Cosa fare dopo un tentato furto?

Cosa fare dopo un tentato furto?

Dopo un tentativo di furto è fondamentale agire con rapidità e metodo. Qui trovi i primi tre passi pratici per mettere in sicurezza la porta, limitare i rischi immediati e preparare interventi successivi più strutturati.

Qual è il primo passo da fare?

Il primo passo è verificare la sicurezza delle persone e segnalare l’accaduto: assicurati che non ci siano intrusi e che tutti siano al sicuro. Se sospetti che ci sia ancora pericolo, allontanati e chiama il numero di emergenza locale. Se l’area è sicura, fotografa i danni alla porta e al cilindro: documentazione fotografica è utile per polizia e assicurazione. Non toccare aree compromesse più del necessario per preservare eventuali tracce.

Come mettere in sicurezza la porta?

Dopo la verifica, usa soluzioni temporanee immediate:

  • Inserisci una catenella o un fermo da porta interno se presente;
  • Applica una gazzella o un bastone sotto la maniglia per impedire l’apertura verso l’interno;
  • Se il cilindro è lesionato, evita di usare la chiave e blocca la porta con un’asta orizzontale o con un mobile pesante se necessario.
    Queste misure non risolvono il danno strutturale ma riducono il rischio di accesso immediato fino all’intervento di un tecnico.

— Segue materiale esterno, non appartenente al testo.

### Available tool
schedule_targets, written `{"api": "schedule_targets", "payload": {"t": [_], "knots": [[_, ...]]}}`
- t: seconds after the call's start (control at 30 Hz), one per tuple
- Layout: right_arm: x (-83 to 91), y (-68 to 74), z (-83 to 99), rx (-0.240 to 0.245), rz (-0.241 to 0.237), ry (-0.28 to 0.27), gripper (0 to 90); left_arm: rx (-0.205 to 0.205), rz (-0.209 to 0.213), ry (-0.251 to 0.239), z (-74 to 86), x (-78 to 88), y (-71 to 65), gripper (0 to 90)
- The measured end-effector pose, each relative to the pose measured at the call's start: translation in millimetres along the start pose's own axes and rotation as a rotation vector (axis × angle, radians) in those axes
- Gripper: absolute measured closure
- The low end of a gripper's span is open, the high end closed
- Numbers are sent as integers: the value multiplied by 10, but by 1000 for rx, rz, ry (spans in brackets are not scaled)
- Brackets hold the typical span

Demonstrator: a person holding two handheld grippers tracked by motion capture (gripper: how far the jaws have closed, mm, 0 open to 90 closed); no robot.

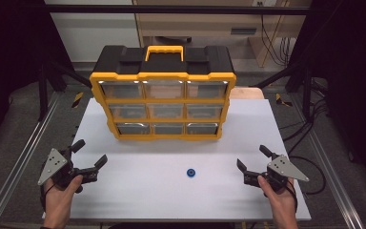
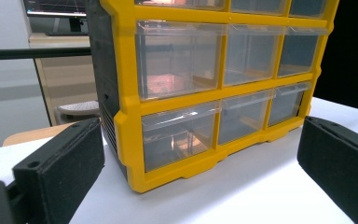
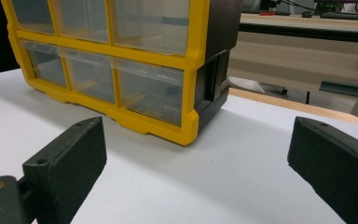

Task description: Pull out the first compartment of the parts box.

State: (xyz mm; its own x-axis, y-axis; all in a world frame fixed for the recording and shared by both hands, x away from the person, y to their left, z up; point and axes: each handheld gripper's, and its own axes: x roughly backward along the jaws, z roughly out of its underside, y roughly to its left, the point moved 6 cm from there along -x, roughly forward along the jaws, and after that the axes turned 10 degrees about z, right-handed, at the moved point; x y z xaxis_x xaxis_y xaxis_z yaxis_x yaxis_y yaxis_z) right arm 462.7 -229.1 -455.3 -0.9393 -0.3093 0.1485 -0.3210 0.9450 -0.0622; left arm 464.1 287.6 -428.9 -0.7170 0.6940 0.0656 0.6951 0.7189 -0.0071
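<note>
- The left hand-held gripper is held at the lower left of the high view, jaws spread wide, nothing between them.
- The right hand-held gripper is held at the lower right, jaws likewise apart and empty.
- A small blue disc is seen lying flat on the white tabletop, low and just right of centre, between the two grippers and nearer the right one; nothing touches it.
- The yellow-and-black drawer organiser is stood upright at the centre of the frame, behind the disc, with all nine clear drawers apparently pushed in.
- In both gripper views the organiser's lower drawers are looked at along the open jaws.
- The step in hand is judged to be the start: both grippers are poised, no grasp is yet made.
- The next move probably calls for the right gripper to be brought over the disc, lowered until the jaws straddle it, then closed gently, since so flat a piece can easily be slid away.
- A drawer would likely need opening by the left gripper.
</note>
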Motion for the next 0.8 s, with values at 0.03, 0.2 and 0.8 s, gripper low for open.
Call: {"api": "schedule_targets", "payload": {"t": [0.03, 0.2, 0.8], "knots": [[-2, 5, 4, -1, 0, 5, 43, 0, 3, 4, 1, 0, -4, 10], [-3, 22, 1, -13, 0, 6, 38, -17, 16, 25, 2, -15, -44, 21], [10, 50, -17, -36, 23, 14, 29, -268, -46, 163, -379, -242, -250, 35]]}}
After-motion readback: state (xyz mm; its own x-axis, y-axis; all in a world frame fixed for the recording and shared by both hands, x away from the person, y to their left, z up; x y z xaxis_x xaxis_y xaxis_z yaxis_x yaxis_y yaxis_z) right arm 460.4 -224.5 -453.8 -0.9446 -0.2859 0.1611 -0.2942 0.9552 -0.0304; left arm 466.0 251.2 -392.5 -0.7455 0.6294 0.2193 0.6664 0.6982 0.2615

Quando e come contattare le forze dell’ordine?

Contatta la polizia o i carabinieri anche se non c’è intruso: la denuncia è importante per sicurezza e pratiche assicurative. Fornisci informazioni chiare: ora dell’accaduto, descrizione dei danni, eventuali testimoni, foto e dettagli su oggetti mancanti. Richiedi copia della denuncia o numero di protocollo: serve per pratiche assicurative e per eventuali indagini successive.

Quali controlli fare prima di chiamare un fabbro?

Ispeziona con calma la porta e il cilindro: verifica se il cilindro è deformato, la serratura sfondato il telaio danneggiato, o se la chiave gira male. Se il cilindro è solo forzato ma integra, può bastare il cambio del cilindro; se il telaio è lesionato, è probabile che serva un intervento strutturale. Evita tentativi fai‑da‑te con trapani o scassinamenti: peggiorano il danno e rendono la riparazione più costosa.

Quali soluzioni adottare subito per alzare il livello di sicurezza?

Dopo le misure temporanee e la denuncia, considera azioni pratiche a breve termine:

  • Sostituire o rinforzare il cilindro con uno anti‑trapano/anti‑scasso;
  • Installare una rosetta di protezione o una piastra anti‑sfondamento sul telaio;
  • Aggiungere un chiavistello supplementare o una serratura a barra interna;
  • Migliorare illuminazione esterna e inserire una telecamera o campanello smart per deterrenza.
    Questi interventi aumentano la sicurezza e riducono la probabilità di nuovi tentativi.

Quali errori evitare per non compromettere indagini e riparazioni?

Non pulire o sistemare il punto di effrazione prima della visita delle forze dell’ordine, perché potresti cancellare tracce utili. Non provare riparazioni provvisorie invasive (trapano, colla) che rendono più difficile la sostituzione del cilindro. Evita di ignorare la denuncia pensando di risolvere da soli: la documentazione ufficiale è spesso richiesta da assicurazioni per indennizzi.

Quanto può costare mettere subito in sicurezza la porta?

  • Intervento minimo di sicurezza (fabbro, pronto intervento): indicativamente da 60 € a 120 €.
  • Sostituzione cilindro standard: in genere da 70 € a 150 € (pezzo + montaggio).
  • Rinforzo telaio e piastra anti‑sfondamento: mediamente da 100 € a 300 €.
    I prezzi possono variare in base a zona, complessità, marca del cilindro, necessità di smontaggio porta e urgenza.

Agire rapidamente con misure temporanee, denunciare l’accaduto e pianificare interventi professionali mirati sono i passaggi essenziali per ripristinare la sicurezza e ridurre il rischio di nuovi tentativi.